ニュースリリース

2004年10月29日

武田薬品工業株式会社

当社の100％子会社である武田ファーマシューティカルズ・ノースアメリカ株式会社（"TPNA社"、米国・イリノイ州）は、同社子会社の武田グローバルR＆Dセンター株式会社を通じて米国時間10月28日、2型糖尿病治療薬であるアクトス（一般名：塩酸ピオグリタゾン）とメトフォルミンの合剤（商品名：Actoplus Met）の米国食品医薬品局（FDA）に対する販売許可申請を行いました。

アクトスは、当社研究所が世界に先駆けて発見したチアゾリジンジオン骨格を有する新しい作用機序の糖尿病治療薬で、2型（インスリン非依存型）糖尿病患者に特徴的な病態であるインスリン抵抗性を軽減することによって効果を発揮する薬剤です。　一方、メトフォルミンは主に肝臓での糖の産生を抑制する薬剤であり、作用機序の異なる両剤の併用により、2型糖尿病患者さんの血糖コントロールに有効な治療法を提供することになります。

当社取締役医薬開発本部長　北澤　清は「Actoplus Metの販売許可申請は2型糖尿病という慢性疾患に苦しむ患者さんに新たな治療オプションを提供するものです。

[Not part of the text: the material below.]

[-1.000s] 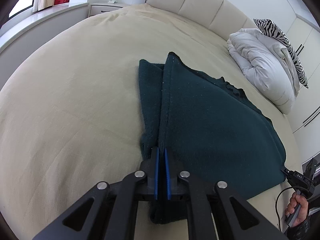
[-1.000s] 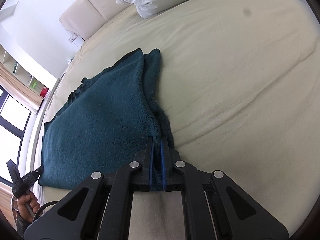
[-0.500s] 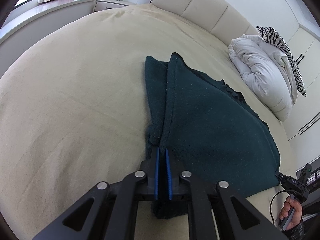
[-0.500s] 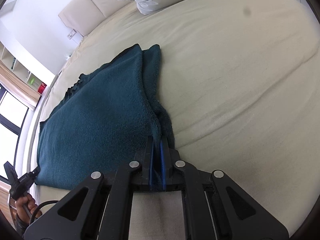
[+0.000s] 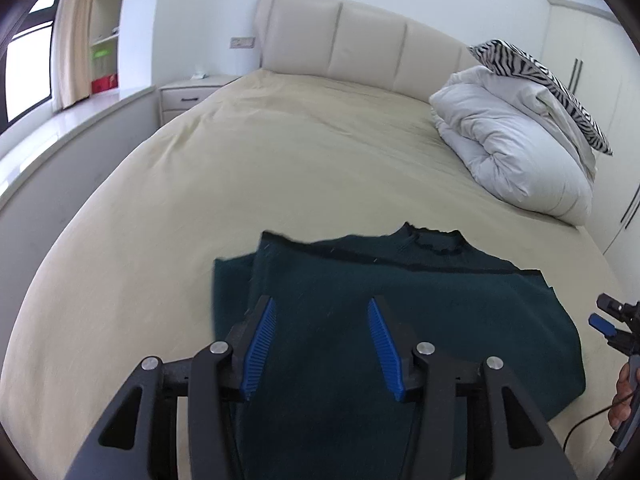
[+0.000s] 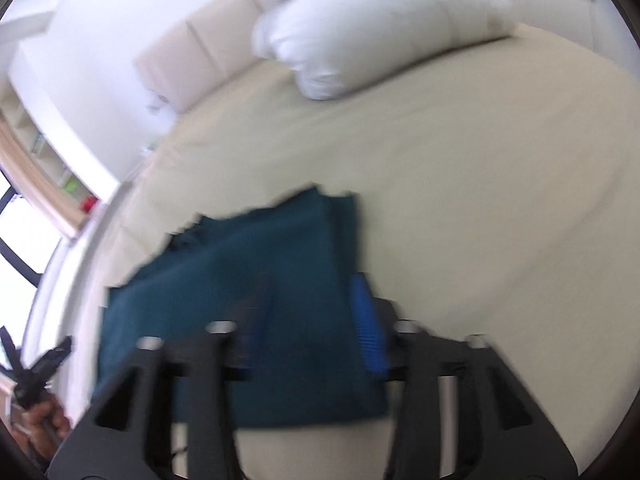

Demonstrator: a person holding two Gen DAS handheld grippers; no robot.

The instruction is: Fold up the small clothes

この合剤により、米国の糖尿病患者さん個々の病態に応じた糖尿病治療に寄与し、より多くの患者さんのQOL（生活の質）の向上に貢献することにより、当社の経営理念である『優れた医薬品の創出を通じて人々の健康と医療の未来に貢献する』の実現に努めてまいります」と述べています。

当社では、アクトスの付加価値最大化に向け取組んでいます。現在、米国では2型糖尿病に対する単独療法、SU剤・インスリン・メトフォルミンとの併用療法の適応症が認められており、TPNA社は、イーライ・リリー社とのコ・プロモーションのもと、1999年8月からアクトスを販売しています。

以上

<ご参考>

当社は、アクトスとメトフォルミンとの合剤については、Andrx社（米国　フロリダ州）と別途、共同開発を実施しています。